### Work to complete:
Nothing outside the range below should be printed. Output exactly the lines from the line with "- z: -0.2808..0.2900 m" to the line with "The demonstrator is", both included.

### Supplied records:
————————

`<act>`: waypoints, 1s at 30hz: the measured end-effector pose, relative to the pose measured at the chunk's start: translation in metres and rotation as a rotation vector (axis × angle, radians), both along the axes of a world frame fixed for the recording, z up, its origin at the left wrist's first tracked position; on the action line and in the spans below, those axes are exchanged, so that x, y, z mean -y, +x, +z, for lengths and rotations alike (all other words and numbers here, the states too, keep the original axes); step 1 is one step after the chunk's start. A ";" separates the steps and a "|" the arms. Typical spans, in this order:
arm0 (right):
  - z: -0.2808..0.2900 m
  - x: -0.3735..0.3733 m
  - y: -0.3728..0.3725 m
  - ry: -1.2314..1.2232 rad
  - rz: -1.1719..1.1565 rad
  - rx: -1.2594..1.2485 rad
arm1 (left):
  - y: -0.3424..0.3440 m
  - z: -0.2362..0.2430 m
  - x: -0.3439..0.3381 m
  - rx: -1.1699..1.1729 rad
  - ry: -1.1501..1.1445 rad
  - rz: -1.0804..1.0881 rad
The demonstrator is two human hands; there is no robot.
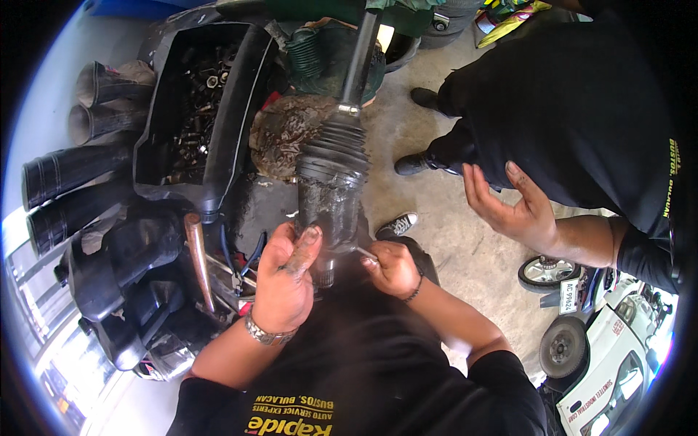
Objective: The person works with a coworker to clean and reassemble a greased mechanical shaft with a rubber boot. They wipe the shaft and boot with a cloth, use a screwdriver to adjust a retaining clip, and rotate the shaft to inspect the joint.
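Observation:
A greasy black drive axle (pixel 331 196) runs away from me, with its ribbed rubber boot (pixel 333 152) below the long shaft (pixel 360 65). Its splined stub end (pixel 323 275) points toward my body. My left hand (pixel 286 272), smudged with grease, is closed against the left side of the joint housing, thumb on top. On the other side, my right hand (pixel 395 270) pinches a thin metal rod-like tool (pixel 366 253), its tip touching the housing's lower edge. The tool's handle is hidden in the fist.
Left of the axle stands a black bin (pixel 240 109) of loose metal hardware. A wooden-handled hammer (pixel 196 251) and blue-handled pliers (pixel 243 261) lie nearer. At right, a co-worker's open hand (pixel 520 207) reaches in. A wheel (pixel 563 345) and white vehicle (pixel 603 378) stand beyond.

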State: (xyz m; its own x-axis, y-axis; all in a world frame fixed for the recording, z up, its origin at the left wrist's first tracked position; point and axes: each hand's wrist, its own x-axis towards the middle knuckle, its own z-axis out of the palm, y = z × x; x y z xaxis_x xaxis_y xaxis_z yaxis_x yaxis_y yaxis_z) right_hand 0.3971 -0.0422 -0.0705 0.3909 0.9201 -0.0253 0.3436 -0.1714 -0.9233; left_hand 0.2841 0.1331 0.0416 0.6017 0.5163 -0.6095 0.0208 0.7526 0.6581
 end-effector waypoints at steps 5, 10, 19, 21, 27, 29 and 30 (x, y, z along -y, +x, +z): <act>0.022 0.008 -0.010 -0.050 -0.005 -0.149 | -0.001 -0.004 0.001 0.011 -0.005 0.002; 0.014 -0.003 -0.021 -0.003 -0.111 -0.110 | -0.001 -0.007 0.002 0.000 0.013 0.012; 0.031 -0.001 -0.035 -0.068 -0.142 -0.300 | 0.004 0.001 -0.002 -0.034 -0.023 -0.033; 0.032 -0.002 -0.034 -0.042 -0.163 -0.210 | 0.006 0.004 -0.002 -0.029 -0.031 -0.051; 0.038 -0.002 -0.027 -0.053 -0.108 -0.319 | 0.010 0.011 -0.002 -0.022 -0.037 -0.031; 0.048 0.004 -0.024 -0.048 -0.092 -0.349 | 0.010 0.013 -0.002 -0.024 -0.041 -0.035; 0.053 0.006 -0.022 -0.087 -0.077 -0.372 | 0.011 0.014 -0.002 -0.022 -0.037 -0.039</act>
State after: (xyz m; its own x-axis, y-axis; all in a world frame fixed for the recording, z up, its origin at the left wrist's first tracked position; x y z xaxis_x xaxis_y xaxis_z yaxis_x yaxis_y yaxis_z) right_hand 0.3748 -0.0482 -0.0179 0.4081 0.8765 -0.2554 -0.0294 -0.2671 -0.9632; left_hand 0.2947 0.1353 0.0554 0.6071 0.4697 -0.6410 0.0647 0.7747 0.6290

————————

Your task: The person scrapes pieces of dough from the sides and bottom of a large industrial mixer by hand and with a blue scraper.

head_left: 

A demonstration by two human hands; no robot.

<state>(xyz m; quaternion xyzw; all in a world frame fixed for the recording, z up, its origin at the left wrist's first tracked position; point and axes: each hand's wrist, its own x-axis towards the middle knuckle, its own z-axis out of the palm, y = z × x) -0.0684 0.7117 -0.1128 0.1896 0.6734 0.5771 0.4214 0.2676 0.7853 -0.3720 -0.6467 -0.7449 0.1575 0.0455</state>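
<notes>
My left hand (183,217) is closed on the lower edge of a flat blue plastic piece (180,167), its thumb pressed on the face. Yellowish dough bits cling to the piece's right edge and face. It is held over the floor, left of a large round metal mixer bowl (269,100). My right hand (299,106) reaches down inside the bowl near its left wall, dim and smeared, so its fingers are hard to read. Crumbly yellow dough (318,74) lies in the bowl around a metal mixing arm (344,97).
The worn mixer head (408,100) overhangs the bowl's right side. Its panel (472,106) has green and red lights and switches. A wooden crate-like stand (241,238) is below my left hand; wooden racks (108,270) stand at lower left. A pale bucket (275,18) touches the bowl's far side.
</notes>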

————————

### Task output:
  - z: -0.2808..0.2900 m
  - x: -0.3735..0.3733 m
  - y: -0.3728..0.3725 m
  - ry: -1.2314..1.2232 rad
  - rz: -1.1719..1.1565 rad
  - rx: -1.2594..1.2485 rad
arm1 (left):
  - y: -0.3424..0.3440 m
  - z: -0.2362..0.2430 m
  - x: -0.3439..0.3381 m
  - rx: -1.1699..1.1729 rad
  - ry: -1.1501..1.1445 rad
  - rz: -1.0804..1.0881 rad
The demonstrator is two human hands; there is no robot.

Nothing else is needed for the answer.